Enhancive Robotic Exoskeleton Design Methodology Based on Link Cross-section Geometry and Length Optimization for Specific Tasks

The use of exoskeletons can aid in the performance of tasks by adding strength and structural support to the human body. The usage of enhancive exoskeletons lies within search and rescue operations, heavy material handling, aiding daily activities, muscle regeneration and control of tele operated robots. The classification of exoskeletons can be made based on the purpose, control strategy and structural design of the exoskeleton; Enhancive, Assistive, Rehabilitation and Telecommunication and Force Feedback Exoskeletons.
The research shows that there is a gap in exoskeleton design methodologies which take into consideration a wider span of human motions.
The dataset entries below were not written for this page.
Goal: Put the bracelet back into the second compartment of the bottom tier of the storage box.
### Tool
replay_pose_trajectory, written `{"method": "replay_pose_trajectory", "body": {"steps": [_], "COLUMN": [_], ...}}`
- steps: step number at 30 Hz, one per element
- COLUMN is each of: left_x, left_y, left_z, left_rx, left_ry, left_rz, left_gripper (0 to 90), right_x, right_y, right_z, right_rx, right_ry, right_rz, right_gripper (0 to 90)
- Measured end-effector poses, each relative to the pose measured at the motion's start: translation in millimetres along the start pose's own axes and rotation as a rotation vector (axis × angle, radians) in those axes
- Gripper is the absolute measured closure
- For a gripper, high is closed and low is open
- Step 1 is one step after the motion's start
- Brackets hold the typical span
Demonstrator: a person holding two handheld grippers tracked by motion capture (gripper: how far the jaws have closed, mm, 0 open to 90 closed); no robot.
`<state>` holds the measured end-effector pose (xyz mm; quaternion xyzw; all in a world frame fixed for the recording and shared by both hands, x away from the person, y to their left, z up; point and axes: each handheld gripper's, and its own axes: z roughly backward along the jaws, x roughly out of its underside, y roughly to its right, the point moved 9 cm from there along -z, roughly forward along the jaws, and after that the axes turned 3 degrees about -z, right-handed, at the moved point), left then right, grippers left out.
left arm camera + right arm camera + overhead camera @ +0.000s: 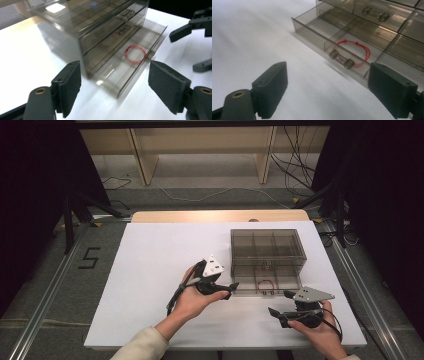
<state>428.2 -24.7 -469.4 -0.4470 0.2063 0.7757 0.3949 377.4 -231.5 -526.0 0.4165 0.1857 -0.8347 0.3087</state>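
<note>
Drawer box (267, 251) sits near table's (150, 270) right edge, bottom drawer (329, 40) pulled out w/ red band (354, 51) inside. Left gripper (113, 85) & right gripper (328, 87): jaws wide, nothing held.

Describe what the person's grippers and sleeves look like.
Both grippers, left and right, are black with flat black pads, brass-coloured screw holes and black cables. Each carries a grey three-cornered plate on top. The left arm wears a cream sleeve.

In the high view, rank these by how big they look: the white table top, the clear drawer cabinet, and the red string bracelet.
1. White table top, by far the largest.
2. Clear drawer cabinet, with its bottom drawer pulled out.
3. Red string bracelet, a small loop lying in that open drawer.
</note>
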Motion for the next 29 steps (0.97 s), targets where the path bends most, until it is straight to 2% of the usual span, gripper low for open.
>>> {"method": "replay_pose_trajectory", "body": {"steps": [6, 11, 13, 16, 19, 24, 29], "left_x": [26.3, 57.8, 71.3, 89.9, 106.2, 119.0, 118.4], "left_y": [-17.8, -34.0, -40.0, -48.9, -56.1, -63.9, -59.9], "left_z": [31.5, 57.4, 67.0, 80.5, 92.6, 104.2, 100.4], "left_rx": [-0.032, -0.086, -0.099, -0.131, -0.156, -0.19, -0.177], "left_ry": [0.014, 0.018, 0.007, -0.007, -0.017, -0.017, -0.021], "left_rz": [0.028, 0.055, 0.075, 0.081, 0.111, 0.141, 0.13], "left_gripper": [24.0, 22.8, 22.1, 20.9, 20.7, 20.7, 20.4], "right_x": [-0.2, -0.1, -0.1, -0.1, 0.1, 0.4, 0.4], "right_y": [-0.3, -0.5, -0.8, -1.0, -0.9, -0.4, -1.0], "right_z": [-0.4, -0.6, -0.9, -1.2, -1.2, -1.3, -1.4], "right_rx": [-0.004, -0.002, 0.0, -0.002, -0.001, -0.001, -0.004], "right_ry": [0.005, 0.001, -0.001, 0.0, -0.002, -0.003, -0.001], "right_rz": [0.0, 0.0, -0.003, -0.001, -0.005, 0.0, 0.003], "right_gripper": [17.3, 17.3, 17.3, 17.2, 17.2, 17.2, 17.2]}}
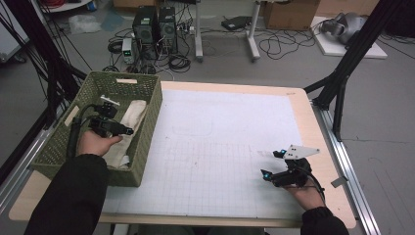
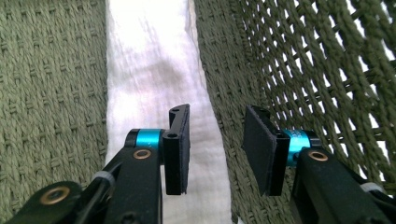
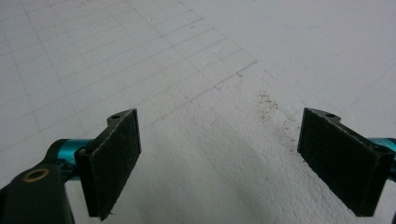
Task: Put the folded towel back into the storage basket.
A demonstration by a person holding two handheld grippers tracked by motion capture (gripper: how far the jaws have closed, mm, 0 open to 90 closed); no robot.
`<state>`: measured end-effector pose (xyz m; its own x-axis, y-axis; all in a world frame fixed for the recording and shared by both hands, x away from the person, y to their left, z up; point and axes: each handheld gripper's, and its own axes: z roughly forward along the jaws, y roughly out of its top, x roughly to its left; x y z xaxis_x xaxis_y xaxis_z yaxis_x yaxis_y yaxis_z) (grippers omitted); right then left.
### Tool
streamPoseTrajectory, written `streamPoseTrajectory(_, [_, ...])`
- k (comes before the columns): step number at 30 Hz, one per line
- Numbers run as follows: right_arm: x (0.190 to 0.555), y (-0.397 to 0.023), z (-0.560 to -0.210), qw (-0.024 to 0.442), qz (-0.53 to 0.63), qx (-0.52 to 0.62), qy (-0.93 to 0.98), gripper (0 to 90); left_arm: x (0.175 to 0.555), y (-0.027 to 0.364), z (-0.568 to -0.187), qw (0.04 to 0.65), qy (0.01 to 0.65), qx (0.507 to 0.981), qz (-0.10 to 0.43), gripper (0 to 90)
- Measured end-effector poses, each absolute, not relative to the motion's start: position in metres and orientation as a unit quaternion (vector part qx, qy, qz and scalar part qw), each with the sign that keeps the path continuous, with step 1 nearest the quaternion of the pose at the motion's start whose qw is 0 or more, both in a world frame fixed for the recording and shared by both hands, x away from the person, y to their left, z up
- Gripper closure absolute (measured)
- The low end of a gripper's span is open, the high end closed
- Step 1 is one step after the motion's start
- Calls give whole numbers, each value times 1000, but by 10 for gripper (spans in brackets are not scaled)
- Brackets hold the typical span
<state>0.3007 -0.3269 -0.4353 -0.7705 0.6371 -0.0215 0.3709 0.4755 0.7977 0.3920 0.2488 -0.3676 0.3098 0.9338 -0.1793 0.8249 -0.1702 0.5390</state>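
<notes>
Two tongs: one in each of the person's hands, both with jaws apart and nothing between them.
Left tongs (image 1: 128, 131): over the green woven basket (image 1: 151, 122) at the counter's left edge, pointing across it; in the left gripper view (image 2: 217, 149) the pads stand parted above the cloth, pressing on nothing.
White cloth (image 1: 128, 125): lies lengthwise along the basket floor, close to the right-hand wall; in the left gripper view (image 2: 149, 70) it runs as a pale strip between the woven floor and the mesh wall (image 2: 303, 70).
Right tongs (image 1: 274, 164): low over the white gridded sheet (image 1: 220, 142), near the counter's front right, well apart from the basket; the right gripper view (image 3: 219, 163) shows its pads spread wide.
Sheet detail: small dark specks (image 3: 268, 105) on the paper just ahead of the right tongs.
Counter (image 1: 313, 127): pale wood showing around the sheet.
</notes>
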Motion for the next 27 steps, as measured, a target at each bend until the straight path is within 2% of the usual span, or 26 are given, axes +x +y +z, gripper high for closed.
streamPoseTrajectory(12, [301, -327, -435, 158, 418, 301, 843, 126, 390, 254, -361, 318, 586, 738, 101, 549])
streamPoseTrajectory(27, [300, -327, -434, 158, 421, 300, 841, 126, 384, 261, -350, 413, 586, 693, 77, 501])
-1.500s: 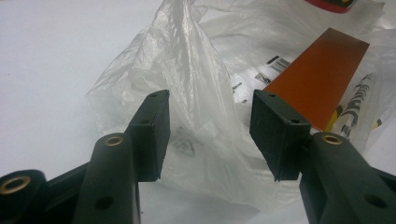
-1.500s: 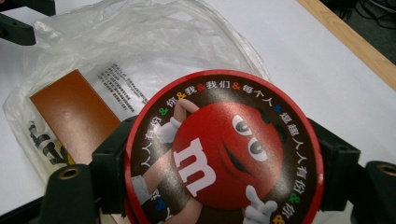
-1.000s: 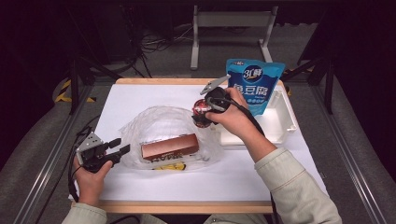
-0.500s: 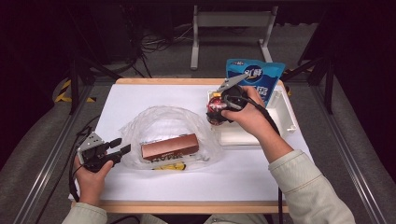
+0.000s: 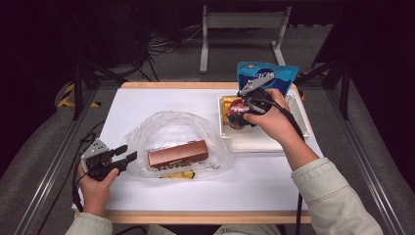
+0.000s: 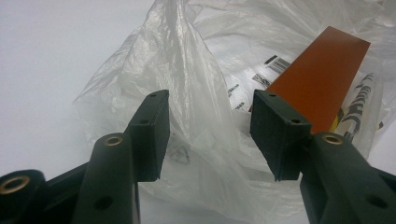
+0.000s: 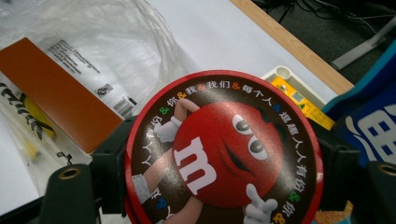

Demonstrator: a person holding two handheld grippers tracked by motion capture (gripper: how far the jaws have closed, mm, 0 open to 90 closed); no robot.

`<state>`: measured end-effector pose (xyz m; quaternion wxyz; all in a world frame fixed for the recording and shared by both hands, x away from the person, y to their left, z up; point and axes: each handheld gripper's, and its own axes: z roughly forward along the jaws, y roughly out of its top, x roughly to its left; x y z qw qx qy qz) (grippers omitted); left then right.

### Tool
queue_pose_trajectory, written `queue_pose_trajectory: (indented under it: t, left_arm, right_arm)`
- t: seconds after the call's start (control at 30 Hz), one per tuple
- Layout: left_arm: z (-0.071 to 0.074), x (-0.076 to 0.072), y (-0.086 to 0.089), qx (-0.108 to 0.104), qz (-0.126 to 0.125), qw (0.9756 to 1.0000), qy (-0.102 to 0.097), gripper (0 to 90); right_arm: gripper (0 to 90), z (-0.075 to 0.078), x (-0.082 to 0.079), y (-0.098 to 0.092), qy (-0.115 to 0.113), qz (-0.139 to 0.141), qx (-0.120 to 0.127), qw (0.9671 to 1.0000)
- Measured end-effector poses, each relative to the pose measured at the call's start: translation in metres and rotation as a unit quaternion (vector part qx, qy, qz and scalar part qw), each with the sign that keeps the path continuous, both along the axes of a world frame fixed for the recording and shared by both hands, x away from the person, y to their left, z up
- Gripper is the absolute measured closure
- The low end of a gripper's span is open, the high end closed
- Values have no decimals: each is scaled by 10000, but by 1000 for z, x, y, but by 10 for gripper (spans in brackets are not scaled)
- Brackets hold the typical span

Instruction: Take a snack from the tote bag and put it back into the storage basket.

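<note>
A: What could have gone wrong there?

B: The round candy tin (image 7: 224, 149) sat clamped across its smooth curved rim in the right tool (image 5: 243, 111), above the white tray (image 5: 264, 142). Hard, slick metal on flat pads might have twisted or slipped out.

A: And the tray itself?

B: Crowded. A glossy blue pouch (image 5: 266, 76) stood at its far end and a yellow packet (image 5: 227, 103) lay inside, so the tin could have landed tilted.

A: The left tool (image 5: 125, 155)?

B: Jaws apart, gripping nothing, with thin crinkled film of the clear plastic bag (image 6: 196, 93) lying between them on the tabletop (image 5: 166, 103). It could have snagged. A flat brown box (image 5: 178, 154) lay inside.
</note>
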<state>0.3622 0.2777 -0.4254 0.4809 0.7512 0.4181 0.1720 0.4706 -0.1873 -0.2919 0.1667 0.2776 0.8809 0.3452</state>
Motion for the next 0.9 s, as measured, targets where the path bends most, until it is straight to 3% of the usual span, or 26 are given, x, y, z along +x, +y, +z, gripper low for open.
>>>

Specifically optimal design of the exoskeleton’s link lengths for specific tasks considering the power consumption.
The research presents the development of a design methodology for designing optimally exoskeletons to perform given tasks. By obtaining motion capture data of motions that the exoskeleton is expected to perform, computer models can be built which are faithful to the motions.
Two motions are used to verify the design methodology, ‘Object Lifting’, using predominantly the legs, and ‘Object Raising’ using predominantly the arms. The model for the exoskeleton with a rigid back is developed and it is found that the rigid back will significantly alter the hip and shoulder trajectories of the exoskeleton in comparison to the humans, when performing the same motions. The motion data of the markers used to capture data is incorporated in geometric optimizations of the rigid back structure obtain the smallest shape for the exoskeleton back structure. Furthermore the link cross-sections are optimized for minimum mass. In comparing hollow and solid cylinder links it is found that for the required external load of 90 kg, the effects of the links masses are negligible on joint torques.
Link lengths are also optimized to obtain minimum power consumption during motions. It is found that for ‘Object Lifting’ motion, the ideal leg structure is one with longer thigh and shorter shin; and for ‘Object Raising’ motion the ideal arm structure is one with longer upper arms and shorter forearms.
The work demonstrates that the optimization for the exoskeleton link geometric properties with respect to given motions is needed in order to obtain the most efficient design.